Last week, the Wheel published an editorial praising Emory’s decision not to designate itself a “sanctuary campus.” This past week, 221 Emory faculty members signed a petition calling for the opposite. Additionally, Emory Sanctuary Coalition organized a walkout, set to take place this morning during President Sterk’s inauguration, in response to her rejection of the “sanctuary campus” title. Regardless, the facts haven’t changed — the “sanctuary campus” designation is still an empty label and adopting it would do more harm than good.
Students and faculty are calling for Emory to adopt this label as a sign of solidarity against discriminatory policies toward undocumented students upheld by both the state of Georgia and President Donald Trump. However, some undocumented students themselves oppose the designation. Though well-intentioned, the petition’s call to adopt a politically charged label devoid of legal meaning may endanger current Emory students and turn the school into a target for Trump’s executive power.

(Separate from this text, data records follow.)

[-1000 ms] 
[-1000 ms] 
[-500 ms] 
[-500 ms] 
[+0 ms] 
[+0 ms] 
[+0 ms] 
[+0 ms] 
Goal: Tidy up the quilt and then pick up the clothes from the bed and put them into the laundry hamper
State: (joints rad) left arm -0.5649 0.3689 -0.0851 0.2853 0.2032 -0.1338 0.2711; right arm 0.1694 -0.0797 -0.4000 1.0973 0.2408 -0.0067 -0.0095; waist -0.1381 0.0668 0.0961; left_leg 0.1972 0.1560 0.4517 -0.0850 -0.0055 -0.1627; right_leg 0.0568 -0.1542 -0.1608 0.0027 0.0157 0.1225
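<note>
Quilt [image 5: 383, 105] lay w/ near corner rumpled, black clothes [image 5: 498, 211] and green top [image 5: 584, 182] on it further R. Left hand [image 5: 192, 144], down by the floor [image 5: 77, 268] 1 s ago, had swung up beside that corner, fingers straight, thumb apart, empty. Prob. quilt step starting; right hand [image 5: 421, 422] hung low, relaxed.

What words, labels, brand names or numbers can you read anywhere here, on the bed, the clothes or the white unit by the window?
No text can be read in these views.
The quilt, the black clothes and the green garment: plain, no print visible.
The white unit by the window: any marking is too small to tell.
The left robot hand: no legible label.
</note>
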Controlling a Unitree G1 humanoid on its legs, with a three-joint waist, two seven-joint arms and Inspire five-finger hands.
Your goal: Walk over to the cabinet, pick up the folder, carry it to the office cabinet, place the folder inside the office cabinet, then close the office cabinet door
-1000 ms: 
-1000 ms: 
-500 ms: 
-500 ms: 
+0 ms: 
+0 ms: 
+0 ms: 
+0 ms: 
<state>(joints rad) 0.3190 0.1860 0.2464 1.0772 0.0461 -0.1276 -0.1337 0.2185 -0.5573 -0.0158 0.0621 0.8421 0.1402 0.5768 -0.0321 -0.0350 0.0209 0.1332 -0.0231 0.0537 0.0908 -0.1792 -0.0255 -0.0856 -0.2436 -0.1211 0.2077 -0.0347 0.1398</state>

In their petition, faculty members claim the sanctuary designation must be adopted “to uphold Emory as a place of safety in which all of its members can pursue higher learning without the fear of discrimination or persecution.” However, rejecting the sanctuary label does not threaten Emory’s ability to protect its undocumented students; Emory already protects them.
Indeed, it is actually the decision to become a “sanctuary campus” that risks losing Emory’s state funding and jeopardizes the quality of all students’ education, documented and undocumented alike, the very “human right” the petition aims to safeguard.
The faculty petition goes on to equate the current situation to Emory’s stand against segregation more than five decades ago, a misguided and dangerous comparison. Emory produced a petition signed by 250 faculty members opposing the closure of public schools in the wake of federally-mandated public desegregation in 1958 and fought Georgia state laws denying tax exemption to integrated private schools in 1962. While these were concrete actions with powerful ramifications, the "sanctuary campus” moniker is only a hollow symbolic gesture that would subvert the ultimate goals of both the University and its students.
Faculty intervention on behalf of undocumented students is laudable. But the University and President Sterk have already vowed, on multiple occasions, to continue supporting qualified undocumented students. If activists want more protection for undocumented students, Emory’s administration should not be their target.
The above editorial represents the majority opinion of the Wheel’s Editorial Board.